**What to work on**
Print every entry exactly as written and exclude all images.

**Recorded data**
----
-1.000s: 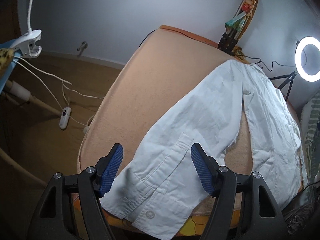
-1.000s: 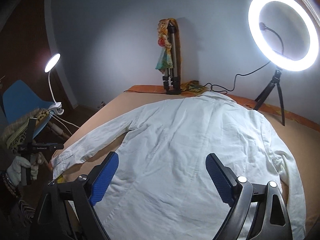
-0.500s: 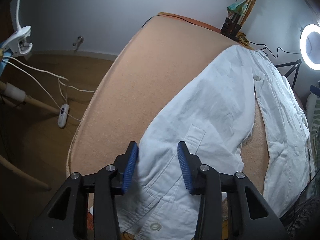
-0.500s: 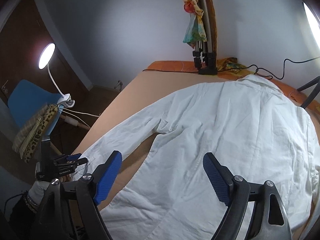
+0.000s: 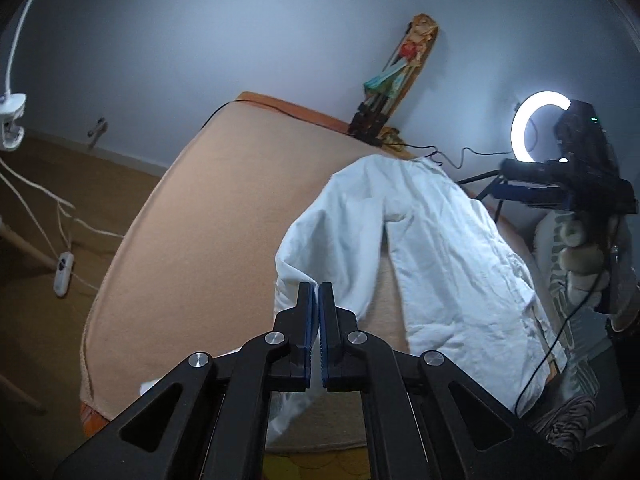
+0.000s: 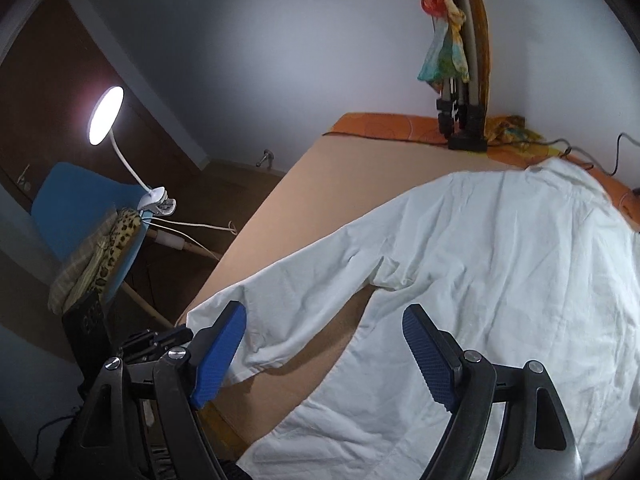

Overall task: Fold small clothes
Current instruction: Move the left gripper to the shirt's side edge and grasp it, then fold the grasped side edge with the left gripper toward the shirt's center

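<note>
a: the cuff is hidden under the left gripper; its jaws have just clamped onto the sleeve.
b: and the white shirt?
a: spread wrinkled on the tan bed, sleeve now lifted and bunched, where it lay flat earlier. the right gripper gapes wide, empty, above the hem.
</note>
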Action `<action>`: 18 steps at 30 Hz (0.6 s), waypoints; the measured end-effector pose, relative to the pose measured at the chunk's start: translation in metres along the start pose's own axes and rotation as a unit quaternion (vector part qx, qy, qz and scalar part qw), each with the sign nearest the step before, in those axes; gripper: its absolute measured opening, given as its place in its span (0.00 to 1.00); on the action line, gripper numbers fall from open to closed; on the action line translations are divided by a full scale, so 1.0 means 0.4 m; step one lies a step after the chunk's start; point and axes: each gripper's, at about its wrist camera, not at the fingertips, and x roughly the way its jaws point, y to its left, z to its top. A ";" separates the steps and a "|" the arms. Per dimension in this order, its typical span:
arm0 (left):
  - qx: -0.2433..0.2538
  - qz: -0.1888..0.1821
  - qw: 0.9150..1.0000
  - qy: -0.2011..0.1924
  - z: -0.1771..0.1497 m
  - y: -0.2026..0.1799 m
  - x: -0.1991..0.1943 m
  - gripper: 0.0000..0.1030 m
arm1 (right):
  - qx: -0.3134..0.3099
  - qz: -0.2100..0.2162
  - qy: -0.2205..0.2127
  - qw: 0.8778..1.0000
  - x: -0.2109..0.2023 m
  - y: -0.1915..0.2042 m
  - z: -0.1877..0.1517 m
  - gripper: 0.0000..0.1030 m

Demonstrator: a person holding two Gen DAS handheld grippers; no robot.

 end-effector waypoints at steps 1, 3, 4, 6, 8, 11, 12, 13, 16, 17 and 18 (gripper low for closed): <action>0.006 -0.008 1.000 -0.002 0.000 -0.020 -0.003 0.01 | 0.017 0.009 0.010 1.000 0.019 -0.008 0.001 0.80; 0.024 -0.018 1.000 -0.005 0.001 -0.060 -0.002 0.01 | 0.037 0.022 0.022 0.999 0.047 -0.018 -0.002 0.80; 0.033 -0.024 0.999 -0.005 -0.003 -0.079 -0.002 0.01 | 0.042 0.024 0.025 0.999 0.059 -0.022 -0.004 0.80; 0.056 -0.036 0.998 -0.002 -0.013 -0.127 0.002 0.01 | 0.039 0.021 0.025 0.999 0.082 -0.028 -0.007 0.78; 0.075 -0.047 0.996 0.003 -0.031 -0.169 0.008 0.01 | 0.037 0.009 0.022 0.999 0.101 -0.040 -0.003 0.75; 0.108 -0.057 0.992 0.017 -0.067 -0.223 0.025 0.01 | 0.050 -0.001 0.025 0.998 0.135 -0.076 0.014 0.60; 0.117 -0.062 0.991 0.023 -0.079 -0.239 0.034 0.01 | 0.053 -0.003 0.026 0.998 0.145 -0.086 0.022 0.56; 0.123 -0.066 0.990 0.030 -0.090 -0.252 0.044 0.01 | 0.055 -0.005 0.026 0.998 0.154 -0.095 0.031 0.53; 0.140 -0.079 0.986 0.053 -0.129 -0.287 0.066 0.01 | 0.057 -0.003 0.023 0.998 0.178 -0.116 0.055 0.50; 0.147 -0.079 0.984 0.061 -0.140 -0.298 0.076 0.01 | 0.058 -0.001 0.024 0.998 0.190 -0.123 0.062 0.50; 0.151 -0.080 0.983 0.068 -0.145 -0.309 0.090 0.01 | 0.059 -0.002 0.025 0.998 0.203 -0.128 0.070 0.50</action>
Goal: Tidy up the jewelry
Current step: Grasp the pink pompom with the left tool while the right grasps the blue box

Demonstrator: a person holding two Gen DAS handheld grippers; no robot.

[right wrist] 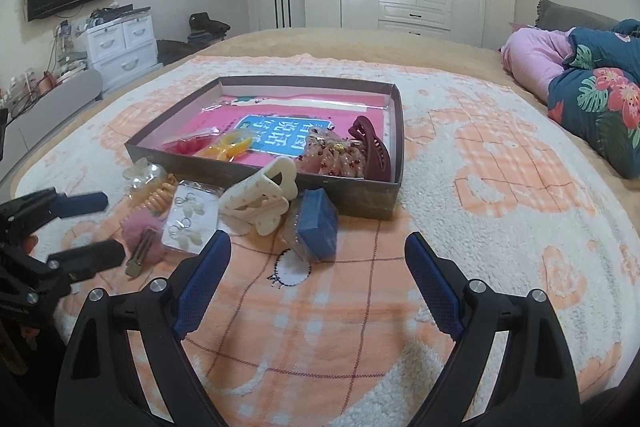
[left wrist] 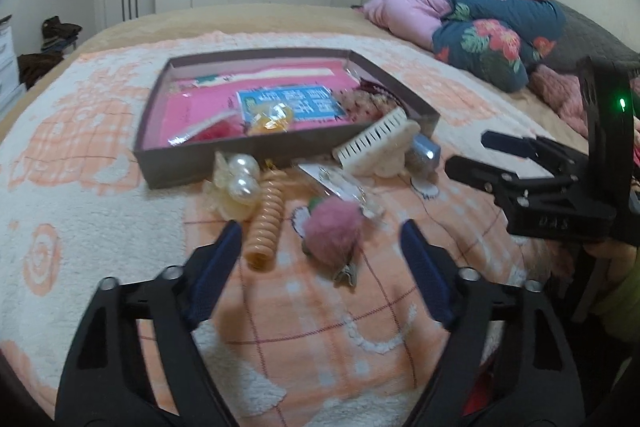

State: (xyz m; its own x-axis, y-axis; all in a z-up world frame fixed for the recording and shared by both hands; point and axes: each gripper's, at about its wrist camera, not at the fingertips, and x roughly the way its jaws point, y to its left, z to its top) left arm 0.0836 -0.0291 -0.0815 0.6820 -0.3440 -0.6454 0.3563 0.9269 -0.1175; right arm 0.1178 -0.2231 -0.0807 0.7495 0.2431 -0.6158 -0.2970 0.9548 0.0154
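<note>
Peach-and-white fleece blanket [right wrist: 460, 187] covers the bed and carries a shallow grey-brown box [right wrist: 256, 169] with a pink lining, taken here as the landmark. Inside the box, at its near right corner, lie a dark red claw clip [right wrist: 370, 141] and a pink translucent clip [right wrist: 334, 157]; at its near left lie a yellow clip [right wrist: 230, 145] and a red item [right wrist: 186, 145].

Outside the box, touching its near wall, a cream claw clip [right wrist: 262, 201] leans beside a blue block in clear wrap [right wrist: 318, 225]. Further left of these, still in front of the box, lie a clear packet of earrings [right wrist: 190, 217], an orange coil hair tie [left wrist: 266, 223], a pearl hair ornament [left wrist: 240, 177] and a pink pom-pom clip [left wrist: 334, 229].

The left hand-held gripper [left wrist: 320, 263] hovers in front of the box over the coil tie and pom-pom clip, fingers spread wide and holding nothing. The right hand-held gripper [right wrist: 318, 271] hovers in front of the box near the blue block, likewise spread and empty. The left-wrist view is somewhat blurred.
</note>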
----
**Task answer**
-1.000s: 
-1.000s: 
-0.500s: 
-0.500s: 
+0.000s: 
+0.000s: 

Overall task: Fold small clothes
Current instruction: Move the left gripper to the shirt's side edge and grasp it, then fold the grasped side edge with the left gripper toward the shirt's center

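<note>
a: the cuff is hidden under the left gripper; its jaws have just clamped onto the sleeve.
b: and the white shirt?
a: spread wrinkled on the tan bed, sleeve now lifted and bunched, where it lay flat earlier. the right gripper gapes wide, empty, above the hem.
</note>
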Action `<action>`: 18 steps at 30 Hz (0.6 s), waypoints; the measured end-effector pose, relative to the pose measured at the chunk's start: translation in metres along the start pose's own axes and rotation as a unit quaternion (vector part qx, qy, qz and scalar part qw), each with the sign nearest the step before, in those axes; gripper: its absolute measured opening, given as its place in its span (0.00 to 1.00); on the action line, gripper numbers fall from open to closed; on the action line translations are divided by a full scale, so 1.0 means 0.4 m; step one lies a step after the chunk's start; point and axes: each gripper's, at about its wrist camera, not at the fingertips, and x roughly the way its jaws point, y to its left, z to its top. A ";" separates the steps and a "|" the arms. Per dimension in this order, its typical span:
arm0 (left):
  - qx: -0.2433..0.2538
  - qz: -0.1888..0.1821
  - qw: 0.9150..1.0000
  - qy: -0.2011..0.1924
  - z: -0.1771..0.1497 m
  - y: -0.2026..0.1799 m
  - x: -0.1991..0.1943 m
  - gripper: 0.0000..0.1030 m
arm1 (right):
  - qx: -0.3134..0.3099
  - qz: -0.2100..0.2162
  - qy: -0.2205..0.2127
  - qw: 0.8778..1.0000
  - x: -0.2109..0.2023 m
  - y: -0.1915..0.2042 m
  - z: -0.1877..0.1517 m
  - gripper: 0.0000..0.1030 m

Demonstrator: a person holding two Gen DAS handheld grippers; no robot.

 end-effector waypoints at steps 1, 3, 4, 6, 8, 11, 12, 13, 16, 17 and 18 (gripper low for closed): <action>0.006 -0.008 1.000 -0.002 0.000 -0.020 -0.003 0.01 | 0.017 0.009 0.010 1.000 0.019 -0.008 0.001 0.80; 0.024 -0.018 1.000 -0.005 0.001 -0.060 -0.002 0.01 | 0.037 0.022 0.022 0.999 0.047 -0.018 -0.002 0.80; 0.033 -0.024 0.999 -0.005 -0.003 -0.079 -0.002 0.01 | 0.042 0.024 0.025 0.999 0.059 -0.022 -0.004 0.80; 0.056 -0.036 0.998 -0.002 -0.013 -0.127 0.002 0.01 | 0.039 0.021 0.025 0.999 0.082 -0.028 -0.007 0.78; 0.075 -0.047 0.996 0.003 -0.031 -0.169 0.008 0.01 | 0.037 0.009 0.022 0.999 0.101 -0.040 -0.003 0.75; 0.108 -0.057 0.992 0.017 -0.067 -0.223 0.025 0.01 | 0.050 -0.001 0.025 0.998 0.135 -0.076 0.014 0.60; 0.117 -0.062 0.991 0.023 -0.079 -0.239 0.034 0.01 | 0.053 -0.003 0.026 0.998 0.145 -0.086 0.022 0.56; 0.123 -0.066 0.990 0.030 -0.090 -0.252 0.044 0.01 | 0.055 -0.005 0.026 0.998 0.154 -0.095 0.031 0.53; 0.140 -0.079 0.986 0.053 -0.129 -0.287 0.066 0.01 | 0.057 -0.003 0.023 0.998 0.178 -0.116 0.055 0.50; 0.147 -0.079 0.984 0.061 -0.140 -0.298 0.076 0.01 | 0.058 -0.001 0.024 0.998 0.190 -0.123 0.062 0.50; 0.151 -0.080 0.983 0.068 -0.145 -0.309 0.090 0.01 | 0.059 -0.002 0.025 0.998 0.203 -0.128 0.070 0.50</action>
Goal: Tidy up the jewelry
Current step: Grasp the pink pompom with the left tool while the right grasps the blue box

Demonstrator: a person holding two Gen DAS handheld grippers; no robot.

[right wrist] 
[left wrist] 

State: (xyz m; its own x-axis, y-axis; all in a z-up world frame fixed for the recording and shared by both hands; point and axes: each gripper's, at about its wrist camera, not at the fingertips, and x roughly the way its jaws point, y to its left, z to its top) left arm 0.0836 -0.0291 -0.0815 0.6820 -0.3440 -0.6454 0.3563 0.9269 -0.1175; right arm 0.1178 -0.2231 -0.0807 0.7495 0.2431 -0.6158 -0.2970 0.9548 0.0154
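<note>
Peach-and-white fleece blanket [right wrist: 460, 187] covers the bed and carries a shallow grey-brown box [right wrist: 256, 169] with a pink lining, taken here as the landmark. Inside the box, at its near right corner, lie a dark red claw clip [right wrist: 370, 141] and a pink translucent clip [right wrist: 334, 157]; at its near left lie a yellow clip [right wrist: 230, 145] and a red item [right wrist: 186, 145].

Outside the box, touching its near wall, a cream claw clip [right wrist: 262, 201] leans beside a blue block in clear wrap [right wrist: 318, 225]. Further left of these, still in front of the box, lie a clear packet of earrings [right wrist: 190, 217], an orange coil hair tie [left wrist: 266, 223], a pearl hair ornament [left wrist: 240, 177] and a pink pom-pom clip [left wrist: 334, 229].

The left hand-held gripper [left wrist: 320, 263] hovers in front of the box over the coil tie and pom-pom clip, fingers spread wide and holding nothing. The right hand-held gripper [right wrist: 318, 271] hovers in front of the box near the blue block, likewise spread and empty. The left-wrist view is somewhat blurred.
</note>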

This exercise is now complete.